Transcribe exactly the lines that fall between the one holding "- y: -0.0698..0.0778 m" and the one holding "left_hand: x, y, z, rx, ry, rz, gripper", inclusive, from the entries below.

- Exercise materials
-- Opening Marker --

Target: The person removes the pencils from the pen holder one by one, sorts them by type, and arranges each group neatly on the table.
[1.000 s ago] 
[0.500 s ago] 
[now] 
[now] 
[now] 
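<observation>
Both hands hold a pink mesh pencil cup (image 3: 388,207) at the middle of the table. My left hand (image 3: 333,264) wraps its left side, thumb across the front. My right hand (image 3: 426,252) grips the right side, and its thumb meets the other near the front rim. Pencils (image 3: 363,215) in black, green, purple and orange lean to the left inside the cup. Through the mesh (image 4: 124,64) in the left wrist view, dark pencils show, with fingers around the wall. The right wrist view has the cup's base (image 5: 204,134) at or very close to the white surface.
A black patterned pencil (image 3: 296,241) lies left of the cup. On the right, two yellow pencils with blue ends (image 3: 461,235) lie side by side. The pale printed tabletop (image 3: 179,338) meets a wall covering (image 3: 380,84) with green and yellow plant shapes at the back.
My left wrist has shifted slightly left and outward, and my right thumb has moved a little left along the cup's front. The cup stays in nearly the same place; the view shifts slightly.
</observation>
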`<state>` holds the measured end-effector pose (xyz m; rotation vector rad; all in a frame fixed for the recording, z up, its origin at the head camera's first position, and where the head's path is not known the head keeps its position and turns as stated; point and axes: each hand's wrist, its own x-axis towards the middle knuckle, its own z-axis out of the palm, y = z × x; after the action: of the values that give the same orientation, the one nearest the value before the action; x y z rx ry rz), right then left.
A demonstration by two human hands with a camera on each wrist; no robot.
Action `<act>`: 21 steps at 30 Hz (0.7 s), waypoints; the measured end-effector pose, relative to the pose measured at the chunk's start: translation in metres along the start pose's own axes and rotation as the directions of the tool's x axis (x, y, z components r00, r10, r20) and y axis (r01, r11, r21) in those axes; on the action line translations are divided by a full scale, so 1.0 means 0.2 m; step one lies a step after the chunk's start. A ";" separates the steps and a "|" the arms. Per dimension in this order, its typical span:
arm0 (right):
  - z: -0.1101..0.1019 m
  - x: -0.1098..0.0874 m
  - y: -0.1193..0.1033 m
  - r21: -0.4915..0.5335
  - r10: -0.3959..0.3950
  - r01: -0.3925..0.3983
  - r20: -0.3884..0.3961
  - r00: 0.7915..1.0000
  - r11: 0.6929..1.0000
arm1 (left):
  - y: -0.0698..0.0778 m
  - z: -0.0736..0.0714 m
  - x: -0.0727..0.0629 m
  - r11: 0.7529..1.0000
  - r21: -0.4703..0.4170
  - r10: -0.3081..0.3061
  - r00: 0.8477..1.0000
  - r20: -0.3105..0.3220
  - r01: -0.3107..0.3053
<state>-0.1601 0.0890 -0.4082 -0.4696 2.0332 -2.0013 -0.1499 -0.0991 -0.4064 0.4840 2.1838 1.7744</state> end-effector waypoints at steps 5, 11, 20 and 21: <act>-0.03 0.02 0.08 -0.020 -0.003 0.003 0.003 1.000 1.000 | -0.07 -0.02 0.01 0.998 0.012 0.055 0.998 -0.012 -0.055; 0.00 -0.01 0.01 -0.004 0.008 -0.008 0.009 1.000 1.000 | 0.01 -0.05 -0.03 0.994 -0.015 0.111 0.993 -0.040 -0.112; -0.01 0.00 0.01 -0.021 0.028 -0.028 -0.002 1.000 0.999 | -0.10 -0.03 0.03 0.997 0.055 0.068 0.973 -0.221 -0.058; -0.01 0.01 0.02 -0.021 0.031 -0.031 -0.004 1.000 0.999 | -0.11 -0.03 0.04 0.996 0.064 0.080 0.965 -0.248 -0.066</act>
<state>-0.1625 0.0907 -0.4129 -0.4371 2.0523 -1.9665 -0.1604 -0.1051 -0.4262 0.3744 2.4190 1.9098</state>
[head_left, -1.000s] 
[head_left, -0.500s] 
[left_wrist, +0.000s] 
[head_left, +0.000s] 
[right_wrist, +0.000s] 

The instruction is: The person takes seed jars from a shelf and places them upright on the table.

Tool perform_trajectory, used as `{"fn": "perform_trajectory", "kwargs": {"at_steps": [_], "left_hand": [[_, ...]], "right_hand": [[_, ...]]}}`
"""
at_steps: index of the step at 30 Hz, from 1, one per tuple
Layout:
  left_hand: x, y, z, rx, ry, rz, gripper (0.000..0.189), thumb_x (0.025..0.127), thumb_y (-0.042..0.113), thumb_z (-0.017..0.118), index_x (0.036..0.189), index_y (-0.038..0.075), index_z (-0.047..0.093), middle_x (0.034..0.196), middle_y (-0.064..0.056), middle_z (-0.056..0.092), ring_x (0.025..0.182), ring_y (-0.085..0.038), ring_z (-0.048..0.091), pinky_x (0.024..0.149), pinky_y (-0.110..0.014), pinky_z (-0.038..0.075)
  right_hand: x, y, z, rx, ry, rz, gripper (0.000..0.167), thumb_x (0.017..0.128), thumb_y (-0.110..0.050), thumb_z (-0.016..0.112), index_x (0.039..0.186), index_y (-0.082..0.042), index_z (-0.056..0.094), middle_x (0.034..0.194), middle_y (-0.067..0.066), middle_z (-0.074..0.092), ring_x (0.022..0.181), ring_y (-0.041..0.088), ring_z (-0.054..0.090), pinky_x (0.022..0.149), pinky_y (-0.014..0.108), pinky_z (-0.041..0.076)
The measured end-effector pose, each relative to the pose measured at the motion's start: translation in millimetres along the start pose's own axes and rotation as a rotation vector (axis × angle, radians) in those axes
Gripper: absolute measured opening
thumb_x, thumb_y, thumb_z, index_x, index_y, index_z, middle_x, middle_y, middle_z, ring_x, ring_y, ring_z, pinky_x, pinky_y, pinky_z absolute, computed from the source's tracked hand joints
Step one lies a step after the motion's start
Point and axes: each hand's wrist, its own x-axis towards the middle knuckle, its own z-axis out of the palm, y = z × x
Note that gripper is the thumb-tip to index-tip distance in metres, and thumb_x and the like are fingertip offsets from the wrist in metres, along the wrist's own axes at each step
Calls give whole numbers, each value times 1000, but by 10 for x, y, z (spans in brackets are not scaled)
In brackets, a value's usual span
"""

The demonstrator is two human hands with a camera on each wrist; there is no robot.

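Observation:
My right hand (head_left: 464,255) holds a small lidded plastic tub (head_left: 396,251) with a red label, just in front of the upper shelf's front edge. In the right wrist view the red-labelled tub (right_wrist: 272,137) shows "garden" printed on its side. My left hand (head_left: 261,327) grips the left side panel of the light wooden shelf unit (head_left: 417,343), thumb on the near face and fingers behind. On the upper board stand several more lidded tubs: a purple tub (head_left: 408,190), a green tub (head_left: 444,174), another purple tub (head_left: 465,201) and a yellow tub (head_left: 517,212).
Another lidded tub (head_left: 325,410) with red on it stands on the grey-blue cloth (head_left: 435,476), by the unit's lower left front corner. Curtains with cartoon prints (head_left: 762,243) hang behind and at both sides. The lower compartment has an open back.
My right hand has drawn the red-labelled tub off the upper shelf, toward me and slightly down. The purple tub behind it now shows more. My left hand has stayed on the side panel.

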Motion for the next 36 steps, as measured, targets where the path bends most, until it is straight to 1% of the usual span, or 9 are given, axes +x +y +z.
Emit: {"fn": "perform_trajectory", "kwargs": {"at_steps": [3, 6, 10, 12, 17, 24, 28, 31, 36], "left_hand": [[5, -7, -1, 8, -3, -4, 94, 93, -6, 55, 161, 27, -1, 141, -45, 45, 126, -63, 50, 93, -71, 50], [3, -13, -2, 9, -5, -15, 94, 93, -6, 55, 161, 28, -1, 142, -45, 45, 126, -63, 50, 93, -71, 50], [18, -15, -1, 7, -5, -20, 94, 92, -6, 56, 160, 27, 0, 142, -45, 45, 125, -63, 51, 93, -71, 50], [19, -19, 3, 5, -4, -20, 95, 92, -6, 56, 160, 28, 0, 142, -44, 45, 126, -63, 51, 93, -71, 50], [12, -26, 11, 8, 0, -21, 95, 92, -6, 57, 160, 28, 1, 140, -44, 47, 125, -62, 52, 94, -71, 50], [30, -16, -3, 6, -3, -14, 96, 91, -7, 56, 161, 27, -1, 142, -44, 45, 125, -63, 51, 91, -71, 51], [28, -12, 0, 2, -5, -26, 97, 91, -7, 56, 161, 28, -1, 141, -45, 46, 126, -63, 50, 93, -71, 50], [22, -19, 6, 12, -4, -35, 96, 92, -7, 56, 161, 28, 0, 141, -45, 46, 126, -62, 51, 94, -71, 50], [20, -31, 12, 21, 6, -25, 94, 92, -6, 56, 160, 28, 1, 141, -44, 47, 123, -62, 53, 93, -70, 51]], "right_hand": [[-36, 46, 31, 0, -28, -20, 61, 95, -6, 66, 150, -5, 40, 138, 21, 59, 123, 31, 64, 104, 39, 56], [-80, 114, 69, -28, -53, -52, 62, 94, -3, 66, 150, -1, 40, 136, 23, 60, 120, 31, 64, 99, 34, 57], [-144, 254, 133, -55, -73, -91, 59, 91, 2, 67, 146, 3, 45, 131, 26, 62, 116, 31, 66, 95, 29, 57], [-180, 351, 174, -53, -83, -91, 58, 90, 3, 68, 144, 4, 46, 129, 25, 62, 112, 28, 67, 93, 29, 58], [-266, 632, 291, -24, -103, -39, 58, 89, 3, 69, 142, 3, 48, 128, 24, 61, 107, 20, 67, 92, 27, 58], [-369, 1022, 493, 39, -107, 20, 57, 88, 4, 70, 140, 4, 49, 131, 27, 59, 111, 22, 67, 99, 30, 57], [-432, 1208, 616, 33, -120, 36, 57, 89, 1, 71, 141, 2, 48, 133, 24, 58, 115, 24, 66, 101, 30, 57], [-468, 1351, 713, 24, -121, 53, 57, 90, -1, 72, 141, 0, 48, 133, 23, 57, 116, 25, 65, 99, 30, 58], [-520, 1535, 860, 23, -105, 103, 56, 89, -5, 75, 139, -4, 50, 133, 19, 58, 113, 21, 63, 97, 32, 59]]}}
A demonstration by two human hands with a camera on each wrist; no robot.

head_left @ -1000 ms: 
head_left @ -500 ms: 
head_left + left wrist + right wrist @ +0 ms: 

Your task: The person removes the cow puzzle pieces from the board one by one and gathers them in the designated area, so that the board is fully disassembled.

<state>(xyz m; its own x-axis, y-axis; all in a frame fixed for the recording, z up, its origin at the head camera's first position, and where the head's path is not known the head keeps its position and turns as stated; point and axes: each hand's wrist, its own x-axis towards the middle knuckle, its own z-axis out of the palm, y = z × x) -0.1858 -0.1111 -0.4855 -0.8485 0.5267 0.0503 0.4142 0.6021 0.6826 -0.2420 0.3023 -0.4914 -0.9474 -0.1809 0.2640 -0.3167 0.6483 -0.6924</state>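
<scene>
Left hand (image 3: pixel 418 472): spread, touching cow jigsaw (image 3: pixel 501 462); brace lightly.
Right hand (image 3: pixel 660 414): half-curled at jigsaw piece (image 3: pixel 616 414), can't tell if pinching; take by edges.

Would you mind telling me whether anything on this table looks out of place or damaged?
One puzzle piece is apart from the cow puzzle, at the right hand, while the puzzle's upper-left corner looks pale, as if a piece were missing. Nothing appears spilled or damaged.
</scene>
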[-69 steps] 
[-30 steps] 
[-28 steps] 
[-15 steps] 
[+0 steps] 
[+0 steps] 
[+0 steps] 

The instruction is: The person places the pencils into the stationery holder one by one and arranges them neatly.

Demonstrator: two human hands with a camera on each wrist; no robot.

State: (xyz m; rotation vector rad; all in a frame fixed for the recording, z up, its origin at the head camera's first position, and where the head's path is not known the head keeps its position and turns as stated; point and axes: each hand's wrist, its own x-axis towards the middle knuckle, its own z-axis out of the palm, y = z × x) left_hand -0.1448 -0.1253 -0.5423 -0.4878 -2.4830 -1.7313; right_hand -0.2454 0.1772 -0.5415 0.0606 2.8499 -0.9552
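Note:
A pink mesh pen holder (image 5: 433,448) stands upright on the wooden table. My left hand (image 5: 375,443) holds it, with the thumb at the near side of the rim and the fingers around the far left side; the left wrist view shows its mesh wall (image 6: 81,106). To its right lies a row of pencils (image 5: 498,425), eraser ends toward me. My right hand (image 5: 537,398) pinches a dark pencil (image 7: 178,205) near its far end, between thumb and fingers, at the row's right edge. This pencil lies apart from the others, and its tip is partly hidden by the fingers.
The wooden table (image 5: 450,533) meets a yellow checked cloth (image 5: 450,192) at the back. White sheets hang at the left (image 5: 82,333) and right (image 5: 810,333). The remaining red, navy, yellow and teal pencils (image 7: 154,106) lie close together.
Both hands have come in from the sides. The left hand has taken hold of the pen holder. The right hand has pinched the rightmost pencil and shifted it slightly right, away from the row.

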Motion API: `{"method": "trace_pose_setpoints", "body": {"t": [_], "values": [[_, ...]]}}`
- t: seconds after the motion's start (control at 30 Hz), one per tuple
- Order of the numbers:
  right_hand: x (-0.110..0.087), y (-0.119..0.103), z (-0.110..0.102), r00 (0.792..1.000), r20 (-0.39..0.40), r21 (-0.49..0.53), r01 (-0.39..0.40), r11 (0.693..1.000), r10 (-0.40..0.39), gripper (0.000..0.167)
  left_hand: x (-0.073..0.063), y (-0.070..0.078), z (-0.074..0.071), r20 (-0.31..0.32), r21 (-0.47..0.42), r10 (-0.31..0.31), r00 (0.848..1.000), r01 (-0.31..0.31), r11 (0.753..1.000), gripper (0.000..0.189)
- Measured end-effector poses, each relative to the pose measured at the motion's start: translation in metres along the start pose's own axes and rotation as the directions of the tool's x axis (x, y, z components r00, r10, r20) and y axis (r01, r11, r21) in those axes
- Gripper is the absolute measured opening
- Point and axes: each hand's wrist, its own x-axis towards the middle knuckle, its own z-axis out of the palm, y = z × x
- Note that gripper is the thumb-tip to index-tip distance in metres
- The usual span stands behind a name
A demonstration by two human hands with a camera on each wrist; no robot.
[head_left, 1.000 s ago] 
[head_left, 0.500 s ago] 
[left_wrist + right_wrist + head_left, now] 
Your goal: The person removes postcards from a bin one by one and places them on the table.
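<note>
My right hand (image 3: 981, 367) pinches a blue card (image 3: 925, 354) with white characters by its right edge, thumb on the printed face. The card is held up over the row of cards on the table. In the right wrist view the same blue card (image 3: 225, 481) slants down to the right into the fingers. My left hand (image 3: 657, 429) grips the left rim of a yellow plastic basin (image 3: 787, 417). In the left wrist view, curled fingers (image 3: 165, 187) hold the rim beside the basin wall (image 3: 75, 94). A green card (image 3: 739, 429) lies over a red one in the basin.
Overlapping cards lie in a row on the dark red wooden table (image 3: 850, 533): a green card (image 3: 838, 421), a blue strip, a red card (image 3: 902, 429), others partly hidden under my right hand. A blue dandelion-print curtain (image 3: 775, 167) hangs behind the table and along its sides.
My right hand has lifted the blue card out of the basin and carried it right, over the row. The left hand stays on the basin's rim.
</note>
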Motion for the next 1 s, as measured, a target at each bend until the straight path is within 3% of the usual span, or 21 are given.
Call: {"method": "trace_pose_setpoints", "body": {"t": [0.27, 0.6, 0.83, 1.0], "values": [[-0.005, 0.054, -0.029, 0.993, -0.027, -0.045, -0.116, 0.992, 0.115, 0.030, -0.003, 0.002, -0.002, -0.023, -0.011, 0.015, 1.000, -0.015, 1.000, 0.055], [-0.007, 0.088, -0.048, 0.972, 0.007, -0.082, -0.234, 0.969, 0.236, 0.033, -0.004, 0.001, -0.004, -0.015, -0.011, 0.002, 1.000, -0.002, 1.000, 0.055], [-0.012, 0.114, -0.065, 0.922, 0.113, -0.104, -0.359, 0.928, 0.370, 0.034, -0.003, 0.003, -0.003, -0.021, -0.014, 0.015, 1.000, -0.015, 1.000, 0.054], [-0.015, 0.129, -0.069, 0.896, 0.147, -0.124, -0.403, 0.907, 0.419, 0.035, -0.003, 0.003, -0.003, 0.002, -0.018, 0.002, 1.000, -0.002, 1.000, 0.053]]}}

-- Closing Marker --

- Finished exercise
  - y: -0.0698..0.0778 m
  - z: -0.0736..0.0714 m
  - x: -0.0727..0.0629 m
  - r11: 0.7529..1.0000
  - r21: -0.4703..0.4170
  - r10: -0.3081..0.3061
  - r00: 0.8477..1.0000
  - r20: -0.3105..0.3220
  - r01: -0.3107..0.3053
<state>-0.1601 0.0890 -0.4082 -0.4696 2.0332 -2.0013 -0.1499 -0.0991 -0.4064 0.4840 2.1838 1.7744</state> end-effector waypoints at steps 5, 11, 20 and 21: <act>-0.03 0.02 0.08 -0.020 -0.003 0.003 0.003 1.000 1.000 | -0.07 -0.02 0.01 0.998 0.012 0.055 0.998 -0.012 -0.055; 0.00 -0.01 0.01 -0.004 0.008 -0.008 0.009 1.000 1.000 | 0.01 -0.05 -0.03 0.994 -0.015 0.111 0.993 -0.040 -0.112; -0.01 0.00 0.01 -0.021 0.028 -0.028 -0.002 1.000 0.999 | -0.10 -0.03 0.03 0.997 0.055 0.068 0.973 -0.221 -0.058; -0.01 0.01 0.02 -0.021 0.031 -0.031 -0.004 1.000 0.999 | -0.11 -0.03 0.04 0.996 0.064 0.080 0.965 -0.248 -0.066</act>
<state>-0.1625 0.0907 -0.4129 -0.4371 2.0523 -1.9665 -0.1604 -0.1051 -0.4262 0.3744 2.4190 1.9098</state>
[head_left, -1.000s] 
[head_left, -0.500s] 
[left_wrist, +0.000s] 
[head_left, +0.000s] 
[right_wrist, +0.000s] 

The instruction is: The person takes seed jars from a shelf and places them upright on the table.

Tool perform_trajectory, used as `{"fn": "perform_trajectory", "kwargs": {"at_steps": [_], "left_hand": [[_, ...]], "right_hand": [[_, ...]]}}`
"""
at_steps: index of the step at 30 Hz, from 1, one per tuple
Layout:
  left_hand: x, y, z, rx, ry, rz, gripper (0.000..0.189), thumb_x (0.025..0.127), thumb_y (-0.042..0.113), thumb_z (-0.017..0.118), index_x (0.036..0.189), index_y (-0.038..0.075), index_z (-0.047..0.093), middle_x (0.034..0.196), middle_y (-0.064..0.056), middle_z (-0.056..0.092), ring_x (0.025..0.182), ring_y (-0.085..0.038), ring_z (-0.048..0.091), pinky_x (0.024..0.149), pinky_y (-0.110..0.014), pinky_z (-0.038..0.075)

The complete answer has been presented.